The problem here isn’t so much the API injection, Plume can handle that pretty well. The issue is how many servers this one is federated with and the influx of traffic that the server struggles to respond to requests and is temporarily knocked offline.

I discovered this by doing 10 API calls per minute, it didn’t go well. The happy zone tends to be one request per minute into the API, the server calls out, and receives the traffic before repeating this again 60 seconds later.

It can mostly handle 2 requests per minute but that is a tiny bit 🌶️

In terms of setting up and cleaning the data, Parabola makes that so simple using a workflow and transformation points.

parabola workflow

I’m rolling this to first take the CSV (obvs) and removing any empty posts, which in theory there shouldn’t be, then it removes any LJ posts marked private which are posts that were never public or usemask (friends only), it then goes through some cleaning of the date formats to something that Plume can accept and for posts that don’t have a subject (which is required in Plume) the LiveJournal itemid identifier is used instead (thats why you see posts titled 105786).

From there some additional clean up is done, removing <lj user="(NAME)"> tags and converting them back to plain text. The last step before the API call is a handler to avoid repost attempts if it fails and to limit the post volume if it can’t process the job in under an hour.

I changed the final API call to include additional things like the itemid (for sanity checks) and current_mood (for the lolz) in to the tags of the post on Plume.

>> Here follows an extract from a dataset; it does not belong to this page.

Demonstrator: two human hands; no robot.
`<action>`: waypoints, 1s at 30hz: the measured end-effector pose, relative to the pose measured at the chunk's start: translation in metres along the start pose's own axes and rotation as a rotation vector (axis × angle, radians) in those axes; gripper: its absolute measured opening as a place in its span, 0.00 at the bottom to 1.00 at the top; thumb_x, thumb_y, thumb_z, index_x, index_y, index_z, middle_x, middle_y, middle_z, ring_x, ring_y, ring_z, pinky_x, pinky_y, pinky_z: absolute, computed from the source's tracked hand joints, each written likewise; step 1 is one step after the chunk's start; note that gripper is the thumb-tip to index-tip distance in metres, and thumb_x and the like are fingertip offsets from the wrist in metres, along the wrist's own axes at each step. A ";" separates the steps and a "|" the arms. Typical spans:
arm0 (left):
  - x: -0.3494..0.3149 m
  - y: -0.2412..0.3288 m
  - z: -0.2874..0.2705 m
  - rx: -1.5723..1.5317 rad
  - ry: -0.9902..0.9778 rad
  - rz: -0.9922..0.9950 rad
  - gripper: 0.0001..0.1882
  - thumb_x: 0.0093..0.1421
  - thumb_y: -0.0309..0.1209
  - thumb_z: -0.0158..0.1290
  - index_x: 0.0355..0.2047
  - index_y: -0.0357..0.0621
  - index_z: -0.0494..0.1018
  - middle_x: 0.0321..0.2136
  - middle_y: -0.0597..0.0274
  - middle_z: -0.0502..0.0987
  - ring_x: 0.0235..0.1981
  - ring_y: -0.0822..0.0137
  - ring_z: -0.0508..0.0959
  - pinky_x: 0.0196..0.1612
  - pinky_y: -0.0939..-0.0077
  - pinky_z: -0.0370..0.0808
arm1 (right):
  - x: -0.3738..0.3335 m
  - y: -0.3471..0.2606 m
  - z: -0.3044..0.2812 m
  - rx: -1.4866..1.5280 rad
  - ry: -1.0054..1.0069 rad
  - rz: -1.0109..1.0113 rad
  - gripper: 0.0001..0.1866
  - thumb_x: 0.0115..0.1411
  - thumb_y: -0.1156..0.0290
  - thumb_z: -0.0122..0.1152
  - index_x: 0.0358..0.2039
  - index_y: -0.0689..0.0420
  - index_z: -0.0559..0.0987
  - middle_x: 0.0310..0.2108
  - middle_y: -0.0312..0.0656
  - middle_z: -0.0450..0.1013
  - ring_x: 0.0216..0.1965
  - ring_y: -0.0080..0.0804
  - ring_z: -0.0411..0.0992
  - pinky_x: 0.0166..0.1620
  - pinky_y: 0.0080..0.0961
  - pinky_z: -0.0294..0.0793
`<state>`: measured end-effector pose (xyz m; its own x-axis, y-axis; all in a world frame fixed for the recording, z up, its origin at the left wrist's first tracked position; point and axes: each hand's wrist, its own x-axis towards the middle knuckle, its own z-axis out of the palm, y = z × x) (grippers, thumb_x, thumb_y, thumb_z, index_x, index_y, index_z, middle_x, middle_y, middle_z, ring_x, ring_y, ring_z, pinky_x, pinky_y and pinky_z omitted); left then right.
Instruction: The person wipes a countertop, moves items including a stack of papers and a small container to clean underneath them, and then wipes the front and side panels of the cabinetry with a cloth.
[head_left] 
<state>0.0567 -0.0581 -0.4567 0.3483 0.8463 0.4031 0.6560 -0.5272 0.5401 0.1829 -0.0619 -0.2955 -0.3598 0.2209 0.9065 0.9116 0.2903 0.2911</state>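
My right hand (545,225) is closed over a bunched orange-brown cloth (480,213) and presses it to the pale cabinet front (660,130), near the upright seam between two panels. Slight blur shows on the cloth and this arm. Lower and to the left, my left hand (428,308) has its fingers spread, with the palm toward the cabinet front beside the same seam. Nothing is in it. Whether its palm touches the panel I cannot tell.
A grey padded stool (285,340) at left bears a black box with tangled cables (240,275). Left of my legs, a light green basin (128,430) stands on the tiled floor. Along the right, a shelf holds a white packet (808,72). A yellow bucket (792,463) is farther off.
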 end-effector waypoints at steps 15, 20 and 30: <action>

I also thought it would be interesting to keep current_music in the post, which is why you see Listening to: in the post, some times it is empty and sometimes it has the track that the LJ client noted at the time of the original post.

After 2004 I might remove that as I didn’t always use that tag, so it may not be worth keeping.

I did a few sanity checks so far and I learned a few things about myself and that for the most part it seems that this is running well.

So for the next month or so, I’m going to be doing some short daily runs to import content.